When your script is scanned, every quoted string (either single- or double-quotes) used in a Python variable or as an argument to a function is tested to see if it is a path to data that exists. Data, in this case, means

  • A layer in the table of contents (ArcMap or ArcGlobe)
  • A folder
  • A file
  • A geodataset, such as a feature class, shapefile, geodatabase, map document (.mxd), and layer file (.lyr)

For the purposes of discussion, only data that is used as input to geoprocessing tools or paths referencing other Python modules is of interest. Output data is also consolidated, but it's not considered to be project data.

Whenever a quoted string is found in the script, the test for data existence proceeds as follows:

  1. Does the string refer to a layer in the table of contents?
  2. Does the string contain an absolute path to data (such as "e:\Warehousing\ToolData\SanFrancisco.gdb\streets")?
  3. Does the string reference data that can be found relative to the script location? The script location is defined as follows:
    • The folder containing the script.
    • If the script is embedded in the toolbox, the location is the folder containing the toolbox.
    • If the script is in a Python toolbox, the location is the folder containing the Python toolbox.

These tests proceed in sequential order. If the test passes, and the data exists, it will be consolidated, with one exception: if you are sharing a service, the server's data store is examined to determine if the data resides in the data store. If it resides in the data store, then it is not consolidated.

Note:

When folders are consolidated, only files and geodatasets within the folder are copied; no subfolders are copied. Some geodatasets, such as file geodatabases, rasters, and TINS are technically folders, but they are also geodatasets, so they will be copied. If the folder contains layer files (.lyr) or map documents (.mxd), all data referenced by the layer file or map document is also consolidated so that any arcpy.mapping routines in the script can gain access to the referenced data.

Tip:

Due to the way folders are consolidated, you should avoid cluttering the folder with large datasets and files that will never be used by your tool; it unnecessarily increases the size of the data to be packaged or uploaded to the server. (This does not apply to folders found in a server's data store as these folders are not uploaded to the server.)

Examples

The examples below are based on this folder structure:

Example project folder

Example project folder

Relative paths to data sets

The following technique of finding data relative to the location of the script is a common pattern, especially for services created for ArcGIS 10.0. The ToolData folder contains SanFrancisco.gdb. Within SanFrancisco.gdb is a feature class named Streets. In the code sample below, the path to the ToolData folder and the datasets inside are constructed relative to the location of the script (the same directory as the Warehouse.tbx).

import arcpy
import os
import sys

# Get the directory the script lives in.
# Folders and data will be found relative to this location.
#
scriptPath = sys.path[0]

# Construct paths to ../ToolData/SanFrancisco.gdb/Streets and
#                    ../ToolData/Warehouse.lyr

streetFeatures = os.path.join(scriptPath, "ToolData\\SanFrancisco.gdb\\Streets")
streetLyr = os.path.join(scriptPath, "ToolData\\Warehouse.lyr")
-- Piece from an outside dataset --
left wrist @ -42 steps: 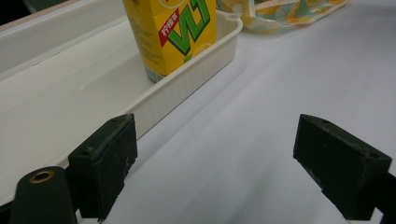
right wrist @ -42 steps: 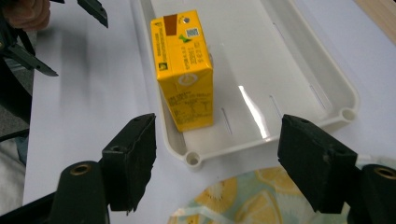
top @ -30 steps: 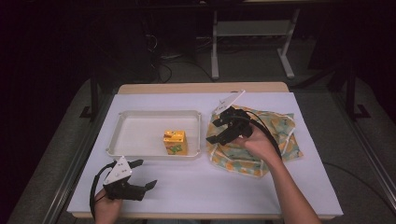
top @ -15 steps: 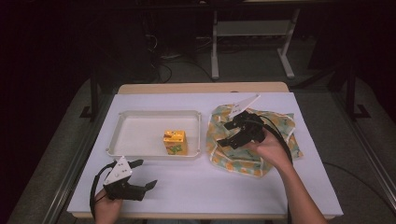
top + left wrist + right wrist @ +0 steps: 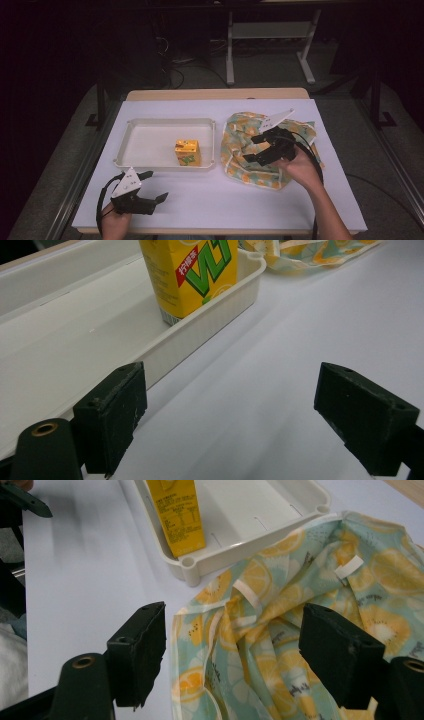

In the code above, the variables streetFeatures and streetLyr will be tested to see if they reference data that exists. These datasets will be consolidated and uploaded to the server (unless the folder they reside in has been referenced as part of the server's data store).

Relative paths to folders

The ToolData folder itself can be referenced and used as a starting point to reference items. In the code sample below, the path to the ToolData folder is constructed relative to the location of the script (the same directory as the Warehouse.tbx).

import arcpy
import os
import sys

# Get the directory the script lives in.
# Folders and data will be found relative to this location.
#
scriptPath = sys.path[0]

# Construct paths to the ToolData folder
toolDataFolder = os.path.join(scriptPath, "ToolData")

# Construct path to items inside the folder
streetFeatures = os.path.join(toolDataFolder, "SanFrancisco.gdb\\Streets")

In the code above, the variable toolDataFolder becomes a relative path to a folder of various items that can be referenced throughout your Python script. This ToolData folder will be consolidated—all its contents (with the exception of subfolders as noted above) will be packaged or uploaded to the server (unless the ToolData folder is part of the server's data store).

Note that folder contents are copied, not individual files when referencing a folder. For example, in the above code, despite the fact no explicit path to the Warehouse.lyr has been created, the file will be consolidated as it exists in the referenced folder.

Absolute path to a geodataset

An absolute path is one that begins with a drive letter, such as e:/, as shown in the code sample below.

import arcpy
import os

streetFeatures = 'e:/Warehousing/ToolData/SanFrancisco.gdb/Streets'

In the above code, the Streets dataset, and all other data it depends upon (such as relationship classes and domains), will be consolidated.

Hybrid example

import arcpy
import os

toolDataPath = r'e:\Warehousing\ToolData'
warehouseLyr = os.path.join(toolDataPath, "Warehouse.lyr")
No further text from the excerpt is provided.